→ Records excerpted from a collection
•••••
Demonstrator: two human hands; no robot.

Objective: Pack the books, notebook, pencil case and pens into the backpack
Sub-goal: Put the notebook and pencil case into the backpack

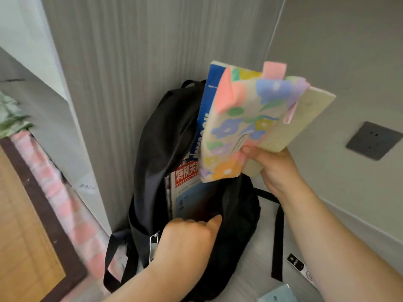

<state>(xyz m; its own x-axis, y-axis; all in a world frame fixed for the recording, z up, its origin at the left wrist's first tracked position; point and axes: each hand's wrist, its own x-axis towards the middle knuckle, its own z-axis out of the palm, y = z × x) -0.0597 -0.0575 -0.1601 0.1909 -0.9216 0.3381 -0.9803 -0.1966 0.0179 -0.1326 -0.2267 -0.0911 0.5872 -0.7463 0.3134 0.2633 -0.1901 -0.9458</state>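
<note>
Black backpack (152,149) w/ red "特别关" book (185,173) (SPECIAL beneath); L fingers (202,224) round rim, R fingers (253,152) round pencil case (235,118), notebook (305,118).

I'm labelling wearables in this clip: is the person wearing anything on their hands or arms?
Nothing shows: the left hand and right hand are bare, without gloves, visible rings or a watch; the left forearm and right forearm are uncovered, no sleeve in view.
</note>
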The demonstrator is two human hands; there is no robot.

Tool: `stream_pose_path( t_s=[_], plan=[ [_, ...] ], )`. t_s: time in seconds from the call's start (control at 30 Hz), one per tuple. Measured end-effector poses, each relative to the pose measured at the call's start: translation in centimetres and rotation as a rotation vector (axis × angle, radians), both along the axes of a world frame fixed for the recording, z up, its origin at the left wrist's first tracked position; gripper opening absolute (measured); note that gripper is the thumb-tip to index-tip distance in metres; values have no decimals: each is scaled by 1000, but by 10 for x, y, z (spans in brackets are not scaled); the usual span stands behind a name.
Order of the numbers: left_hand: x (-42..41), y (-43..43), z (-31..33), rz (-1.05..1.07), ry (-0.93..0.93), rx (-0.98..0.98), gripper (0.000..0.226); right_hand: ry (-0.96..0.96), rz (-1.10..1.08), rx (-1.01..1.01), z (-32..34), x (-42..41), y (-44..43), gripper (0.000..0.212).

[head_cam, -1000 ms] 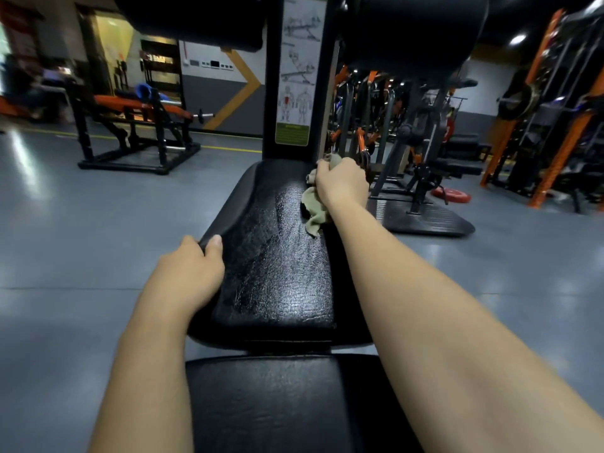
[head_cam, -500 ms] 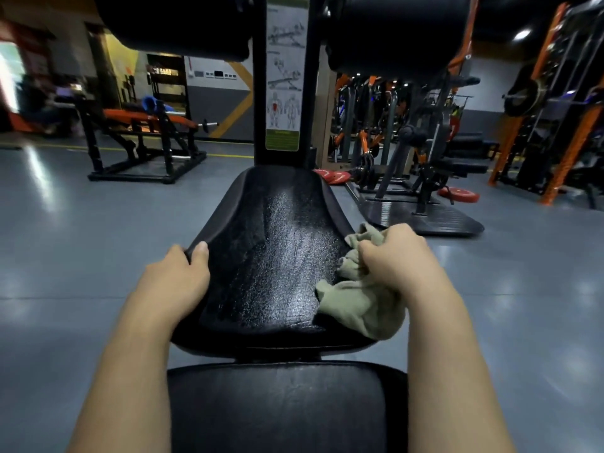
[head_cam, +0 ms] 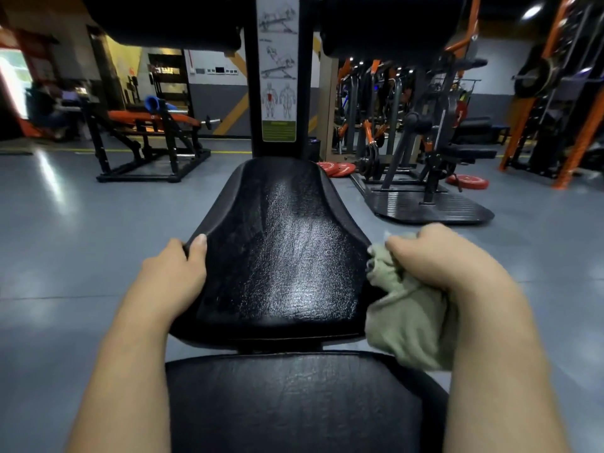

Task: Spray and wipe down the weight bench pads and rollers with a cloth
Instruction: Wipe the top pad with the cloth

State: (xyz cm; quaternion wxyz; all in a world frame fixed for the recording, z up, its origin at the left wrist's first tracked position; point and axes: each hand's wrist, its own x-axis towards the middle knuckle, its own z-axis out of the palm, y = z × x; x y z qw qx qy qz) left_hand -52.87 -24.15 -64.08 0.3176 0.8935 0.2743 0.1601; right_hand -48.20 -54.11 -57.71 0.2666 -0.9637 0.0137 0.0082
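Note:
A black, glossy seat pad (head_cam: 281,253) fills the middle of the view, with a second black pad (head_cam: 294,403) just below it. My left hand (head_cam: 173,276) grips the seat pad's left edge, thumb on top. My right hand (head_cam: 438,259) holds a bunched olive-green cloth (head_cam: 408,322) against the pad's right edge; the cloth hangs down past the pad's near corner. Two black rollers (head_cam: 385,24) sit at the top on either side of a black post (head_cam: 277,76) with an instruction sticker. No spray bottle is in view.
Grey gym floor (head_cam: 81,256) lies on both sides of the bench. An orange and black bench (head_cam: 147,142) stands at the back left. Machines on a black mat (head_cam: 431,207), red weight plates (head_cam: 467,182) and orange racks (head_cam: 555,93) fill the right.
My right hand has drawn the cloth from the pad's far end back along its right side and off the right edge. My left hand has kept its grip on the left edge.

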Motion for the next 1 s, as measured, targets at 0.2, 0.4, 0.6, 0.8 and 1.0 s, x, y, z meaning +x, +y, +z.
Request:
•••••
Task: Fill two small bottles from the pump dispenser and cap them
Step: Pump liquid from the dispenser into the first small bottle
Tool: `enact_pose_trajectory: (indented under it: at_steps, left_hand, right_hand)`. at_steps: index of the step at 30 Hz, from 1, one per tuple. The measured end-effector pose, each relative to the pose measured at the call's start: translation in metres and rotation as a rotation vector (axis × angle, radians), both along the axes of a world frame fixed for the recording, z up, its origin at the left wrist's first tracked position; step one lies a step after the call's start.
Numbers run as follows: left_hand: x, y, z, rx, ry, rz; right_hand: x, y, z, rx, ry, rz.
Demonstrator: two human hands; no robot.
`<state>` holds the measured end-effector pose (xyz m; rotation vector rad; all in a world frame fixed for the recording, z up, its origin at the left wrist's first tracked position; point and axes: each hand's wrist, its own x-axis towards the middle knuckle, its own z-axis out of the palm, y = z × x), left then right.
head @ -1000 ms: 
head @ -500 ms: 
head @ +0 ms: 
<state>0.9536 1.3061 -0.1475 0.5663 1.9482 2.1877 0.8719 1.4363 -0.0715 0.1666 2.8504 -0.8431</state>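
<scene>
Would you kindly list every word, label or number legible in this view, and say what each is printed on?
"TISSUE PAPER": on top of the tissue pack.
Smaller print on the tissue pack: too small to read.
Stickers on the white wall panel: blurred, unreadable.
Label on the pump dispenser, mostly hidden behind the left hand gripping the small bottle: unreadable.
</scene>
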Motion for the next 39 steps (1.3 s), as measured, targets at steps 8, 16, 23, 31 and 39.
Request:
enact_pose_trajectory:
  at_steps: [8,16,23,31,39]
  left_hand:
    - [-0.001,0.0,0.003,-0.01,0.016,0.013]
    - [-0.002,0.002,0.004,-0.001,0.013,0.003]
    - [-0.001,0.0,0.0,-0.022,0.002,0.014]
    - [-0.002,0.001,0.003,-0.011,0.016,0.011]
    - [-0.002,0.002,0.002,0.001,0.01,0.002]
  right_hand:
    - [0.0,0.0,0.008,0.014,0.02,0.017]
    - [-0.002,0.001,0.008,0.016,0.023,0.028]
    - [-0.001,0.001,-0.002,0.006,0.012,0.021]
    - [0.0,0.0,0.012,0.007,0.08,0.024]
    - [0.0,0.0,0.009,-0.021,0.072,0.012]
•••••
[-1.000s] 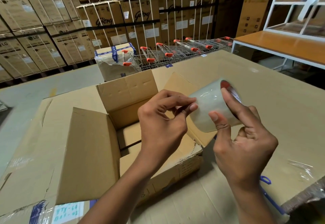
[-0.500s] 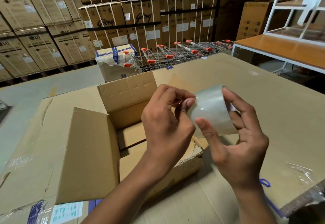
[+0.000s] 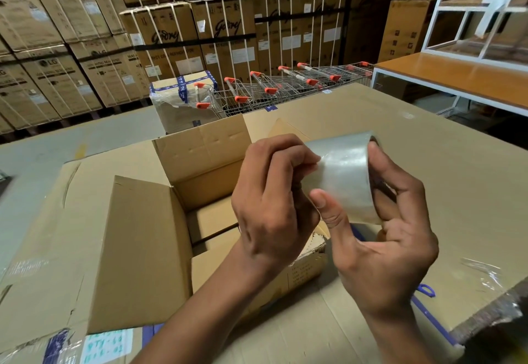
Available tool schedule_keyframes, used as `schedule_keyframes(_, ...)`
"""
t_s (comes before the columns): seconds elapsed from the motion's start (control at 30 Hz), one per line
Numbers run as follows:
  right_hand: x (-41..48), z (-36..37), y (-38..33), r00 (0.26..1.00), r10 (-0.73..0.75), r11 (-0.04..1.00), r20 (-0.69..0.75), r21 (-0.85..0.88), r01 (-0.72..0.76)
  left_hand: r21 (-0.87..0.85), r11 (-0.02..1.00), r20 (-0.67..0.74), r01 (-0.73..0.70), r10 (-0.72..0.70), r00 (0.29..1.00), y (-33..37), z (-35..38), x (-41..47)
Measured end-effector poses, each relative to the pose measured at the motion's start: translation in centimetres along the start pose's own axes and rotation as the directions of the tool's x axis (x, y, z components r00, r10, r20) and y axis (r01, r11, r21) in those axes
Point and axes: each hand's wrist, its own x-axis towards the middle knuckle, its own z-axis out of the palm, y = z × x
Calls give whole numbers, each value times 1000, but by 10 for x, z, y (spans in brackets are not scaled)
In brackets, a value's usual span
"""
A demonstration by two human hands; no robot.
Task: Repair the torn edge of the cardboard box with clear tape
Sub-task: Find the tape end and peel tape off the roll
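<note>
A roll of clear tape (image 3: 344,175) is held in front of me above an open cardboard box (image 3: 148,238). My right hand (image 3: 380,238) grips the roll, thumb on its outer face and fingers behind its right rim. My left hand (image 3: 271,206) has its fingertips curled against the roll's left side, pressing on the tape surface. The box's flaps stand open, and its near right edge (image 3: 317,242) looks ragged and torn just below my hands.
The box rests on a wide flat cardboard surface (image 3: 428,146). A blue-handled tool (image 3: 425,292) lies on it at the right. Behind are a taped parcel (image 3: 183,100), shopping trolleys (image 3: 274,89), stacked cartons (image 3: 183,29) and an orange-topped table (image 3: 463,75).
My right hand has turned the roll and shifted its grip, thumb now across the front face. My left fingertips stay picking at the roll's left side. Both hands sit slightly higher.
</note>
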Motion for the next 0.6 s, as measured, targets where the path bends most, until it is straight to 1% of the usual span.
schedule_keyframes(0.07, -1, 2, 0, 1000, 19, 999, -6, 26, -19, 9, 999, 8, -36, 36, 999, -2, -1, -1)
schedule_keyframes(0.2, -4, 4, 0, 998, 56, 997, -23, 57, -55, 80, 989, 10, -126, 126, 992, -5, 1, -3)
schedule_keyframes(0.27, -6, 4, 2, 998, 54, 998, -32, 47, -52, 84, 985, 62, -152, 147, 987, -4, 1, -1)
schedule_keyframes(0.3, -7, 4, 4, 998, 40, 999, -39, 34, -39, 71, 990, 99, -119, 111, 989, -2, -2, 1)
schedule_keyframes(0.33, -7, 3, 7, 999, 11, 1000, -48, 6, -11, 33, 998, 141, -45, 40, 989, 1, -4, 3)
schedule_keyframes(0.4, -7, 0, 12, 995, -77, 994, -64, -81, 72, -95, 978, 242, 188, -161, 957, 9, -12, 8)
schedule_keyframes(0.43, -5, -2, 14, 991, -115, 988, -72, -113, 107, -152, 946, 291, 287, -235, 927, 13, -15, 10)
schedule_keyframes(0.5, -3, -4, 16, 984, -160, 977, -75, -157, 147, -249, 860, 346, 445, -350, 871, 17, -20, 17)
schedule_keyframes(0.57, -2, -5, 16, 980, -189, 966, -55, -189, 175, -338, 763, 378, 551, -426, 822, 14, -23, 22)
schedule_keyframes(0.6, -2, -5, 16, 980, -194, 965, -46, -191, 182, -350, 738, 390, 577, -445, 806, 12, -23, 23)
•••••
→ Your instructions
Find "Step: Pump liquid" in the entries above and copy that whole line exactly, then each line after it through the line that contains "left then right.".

→ Result below
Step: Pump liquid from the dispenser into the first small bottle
Tool: `enact_pose_trajectory: (indented under it: at_steps, left_hand, right_hand)`. at_steps: index of the step at 30 Hz, from 1, one per tuple. The measured end-effector pose, each relative to the pose measured at the call's start: translation in metres and rotation as a rotation vector (axis × angle, radians), both along the axes of a world frame fixed for the recording, z up, its origin at the left wrist's first tracked position; step one lies a step after the call's start.
Numbers run as follows: left_hand: x, y, z, rx, ry, rz; right_hand: x, y, z, rx, ry, rz.
Demonstrator: two human hands; no robot.
`<state>` holds the measured end-effector pose (xyz m; rotation vector rad; all in a world frame fixed for the recording, z up, its origin at the left wrist's first tracked position; point and axes: each hand's wrist, its own x-axis towards the middle knuckle, its own z-axis out of the palm, y = z × x), left then right.

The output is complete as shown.